◆ **What the task requires**:
The whole listing below should be duplicated exactly, with nothing left out.

=== Data extract ===

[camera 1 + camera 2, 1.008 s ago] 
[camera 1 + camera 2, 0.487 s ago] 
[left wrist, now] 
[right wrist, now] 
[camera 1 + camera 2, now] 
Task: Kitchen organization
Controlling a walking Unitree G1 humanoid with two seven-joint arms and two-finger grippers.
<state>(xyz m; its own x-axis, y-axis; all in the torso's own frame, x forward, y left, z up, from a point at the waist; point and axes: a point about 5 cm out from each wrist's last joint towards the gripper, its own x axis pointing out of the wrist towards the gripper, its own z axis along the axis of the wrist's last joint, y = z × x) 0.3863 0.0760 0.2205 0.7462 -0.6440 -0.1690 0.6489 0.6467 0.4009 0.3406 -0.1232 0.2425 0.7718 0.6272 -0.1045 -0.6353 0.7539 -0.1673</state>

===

◆ **Solution below**:
[camera 1 + camera 2, 1.008 s ago] 
[camera 1 + camera 2, 0.487 s ago] 
[left wrist, now] 
[right wrist, now] 
[camera 1 + camera 2, now] 
Task: Kitchen organization
Controlling a walking Unitree G1 humanoid with two seven-joint arms and two-finger grippers.
<state>(xyz m; its own x-axis, y-axis; all in the torso's own frame, x forward, y left, z up, from a point at the waist; point and axes: a point about 5 cm out from each wrist's last joint towards the gripper, its own x axis pointing out of the wrist towards the gripper, its own z axis along the axis of the wrist's last joint, y = z × x) 0.3863 0.0760 0.2205 0.7462 -0.6440 -0.1690 0.6489 0.6467 0.4009 0.3406 -0.1232 0.2425 0.7718 0.6272 -0.1045 -0.6353 0.7539 -0.1673</state>

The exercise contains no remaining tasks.